> _What needs to be done_
Pictures stay out; print the rest of the listing below exactly as it stands.
——
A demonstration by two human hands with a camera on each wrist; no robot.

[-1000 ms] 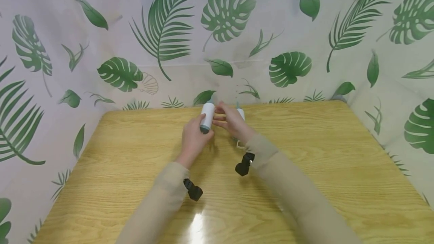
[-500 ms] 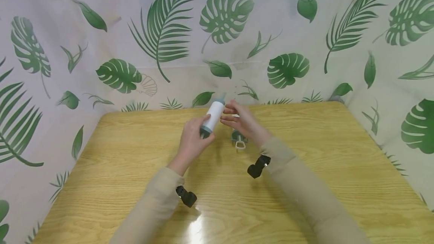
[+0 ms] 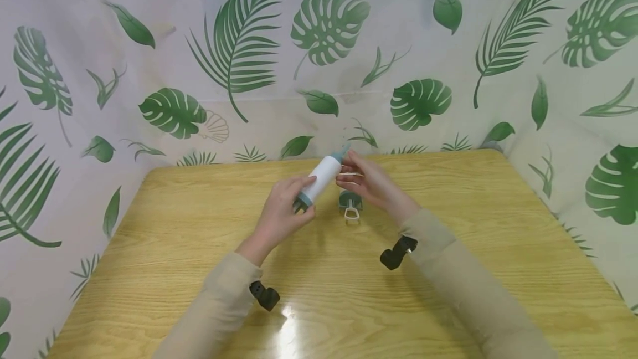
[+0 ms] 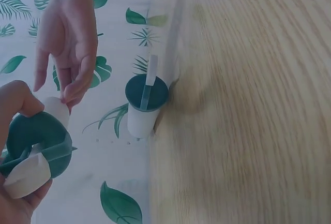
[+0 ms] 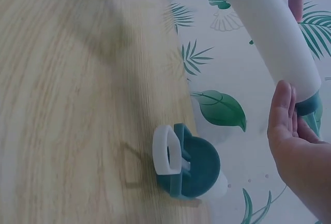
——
> _Task output_
A demonstration by two human hands with a camera on each wrist; no robot.

[-1000 ms] 
[-500 ms] 
[+0 ms] 
[+0 ms] 
[+0 ms] 

The answer was given in full.